More ‘meaningful’ feature extraction:
As the End to End learning method, one of the major advantages of deep networks is their ability to learn hierarchical features in different levels automatically. This ability to perform automatic feature extraction is crucial in fields like computer vision, natural language processing, and speech recognition.
More challenges:
Deep networks come with significant challenges. However, apart from lacking a solid theoretical foundation, researchers in the field of deep learning have essentially overcome various challenges. Next, let’s discuss the various solutions that deep learning has developed to face its challenges.

4.3 Challenges and Solutions

Challenge 1: High complexity model. Deep learning models based on deep neural network architectures have a considerable number of model parameters. This means we need to train models with high complexity. When the data volume is insufficient, overcoming the overfitting problem becomes our first challenge. People have approached this problem from both the model and data aspects.

First, in terms of the model, various regularization techniques have been introduced. For example, adding an L2 penalty to the neuron activation function, and introducing practical methods such as dropout learning and early stopping during model training. These methods are easy to understand. I suggest you read textbook sections 10.7.2 to 10.7.4 (pages 436-439).

Secondly, in situations where data is insufficient, many methods have also been proposed to overcome this challenge. For example, data augmentation is a very straightforward method.

In situations with insufficient data, people address the issue by applying various slight transformations to the original data to generate synthetic images, thereby compensating for the lack of data. For example, stretching, rotating, and adding noise. One of my students in this course, **@Eleonora Isberg**, also proposed the idea of reconstructing images using a small number of principal components (PCs), which is quite interesting. **LHS**: the original image data, **RHS**: the augmented image data.

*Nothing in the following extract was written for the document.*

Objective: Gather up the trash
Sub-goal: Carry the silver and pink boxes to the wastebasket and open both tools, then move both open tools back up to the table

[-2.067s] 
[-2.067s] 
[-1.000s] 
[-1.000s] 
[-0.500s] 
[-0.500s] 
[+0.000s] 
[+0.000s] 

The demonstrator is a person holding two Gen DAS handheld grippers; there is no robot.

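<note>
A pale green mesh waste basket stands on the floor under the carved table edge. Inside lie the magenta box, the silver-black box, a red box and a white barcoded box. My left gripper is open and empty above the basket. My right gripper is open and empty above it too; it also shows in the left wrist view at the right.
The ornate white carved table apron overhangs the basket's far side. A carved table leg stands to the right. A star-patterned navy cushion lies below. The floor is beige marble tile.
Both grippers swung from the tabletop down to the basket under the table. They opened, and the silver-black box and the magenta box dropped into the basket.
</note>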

In the previous section, we mentioned that the initial values of model parameters are crucial when training a model. A good set of initial values can help us find the optimal model parameters more quickly and avoid getting trapped in local optima. Therefore, based on this idea, concepts such as pre-training, fine-tuning, and transfer learning have also been proposed.

About Pre-training:

In many cases, the size of the dataset itself is substantial, but due to various reasons, the amount of annotated data is limited. In such situations, we can consider pre-training. The general idea is to first train an unsupervised learning model, such as an autoencoder, using a large amount of data. Then, we retain all pre-trained results from the encoder part and connect it to the target variable, forming a neural network model. Finally, we train the neural network model using the pre-trained parameters as initial values.

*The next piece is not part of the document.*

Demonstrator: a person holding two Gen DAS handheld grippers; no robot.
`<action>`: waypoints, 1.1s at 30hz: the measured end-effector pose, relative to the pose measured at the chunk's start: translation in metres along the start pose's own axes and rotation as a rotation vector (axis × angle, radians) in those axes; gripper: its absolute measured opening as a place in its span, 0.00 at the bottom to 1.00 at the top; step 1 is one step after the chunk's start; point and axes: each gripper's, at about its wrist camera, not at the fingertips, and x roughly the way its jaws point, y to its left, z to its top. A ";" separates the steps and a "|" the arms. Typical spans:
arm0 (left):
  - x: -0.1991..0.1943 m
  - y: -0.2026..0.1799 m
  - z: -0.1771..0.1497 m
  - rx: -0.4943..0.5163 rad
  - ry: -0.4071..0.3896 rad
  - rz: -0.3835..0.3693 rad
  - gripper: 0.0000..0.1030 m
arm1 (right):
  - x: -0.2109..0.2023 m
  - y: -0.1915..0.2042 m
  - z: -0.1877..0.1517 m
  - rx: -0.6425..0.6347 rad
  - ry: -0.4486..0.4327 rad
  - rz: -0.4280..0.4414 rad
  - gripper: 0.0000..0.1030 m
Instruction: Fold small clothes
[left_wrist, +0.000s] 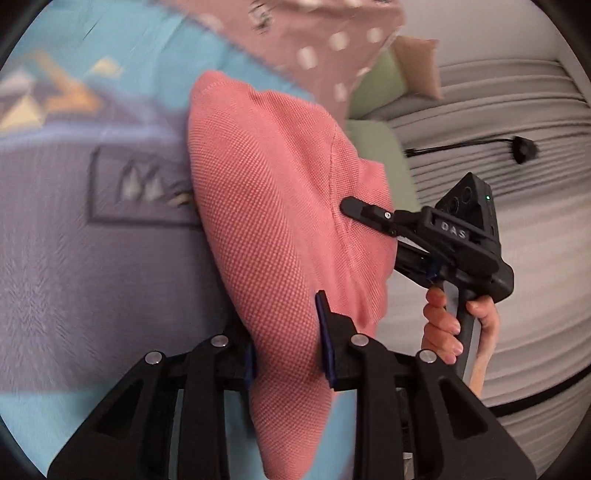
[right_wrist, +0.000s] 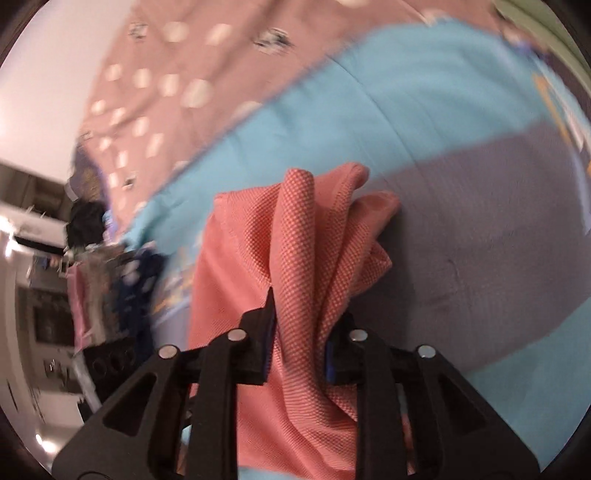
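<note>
A small coral-pink knit garment (left_wrist: 273, 206) hangs bunched between both grippers above a blue and purple blanket (left_wrist: 74, 258). My left gripper (left_wrist: 286, 339) is shut on the garment's lower part, the cloth passing between its fingers. My right gripper (left_wrist: 351, 206) shows in the left wrist view, held by a hand, its fingers clamped on the garment's right edge. In the right wrist view the right gripper (right_wrist: 301, 328) is shut on gathered folds of the same garment (right_wrist: 295, 236). Both views are motion-blurred.
A pink polka-dot cloth (left_wrist: 314, 40) lies beyond the blanket, which also shows in the right wrist view (right_wrist: 480, 206). A green cushion (left_wrist: 380, 140) and a grey ribbed surface (left_wrist: 498, 110) with a black cable (left_wrist: 517, 147) are at the right. Dark clutter and furniture (right_wrist: 92, 240) stand at the left.
</note>
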 end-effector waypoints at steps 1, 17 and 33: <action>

It is generally believed that, although pre-training lacks the guidance of the target variable, the learned model parameters still hold some significance. Therefore, they can be considered relatively close to the ideal model parameters.

About Pre-trained Model and Transfer Learning: These two strategies have become increasingly popular. A Pre-trained Model refers to a neural network model trained on a large annotated dataset, which is then applied to a smaller annotated dataset with the same model architecture. It is believed that using the parameters of a pre-trained model as the initial values for an optimization algorithm allows for training a better model with less annotated data. This training process is also known as fine-tuning. Fine-tuning is often achieved with the help of freezing. Simply put, this means fixing the parameters of certain layers in the neural network and only training the unfrozen layers using a limited amount of annotated data.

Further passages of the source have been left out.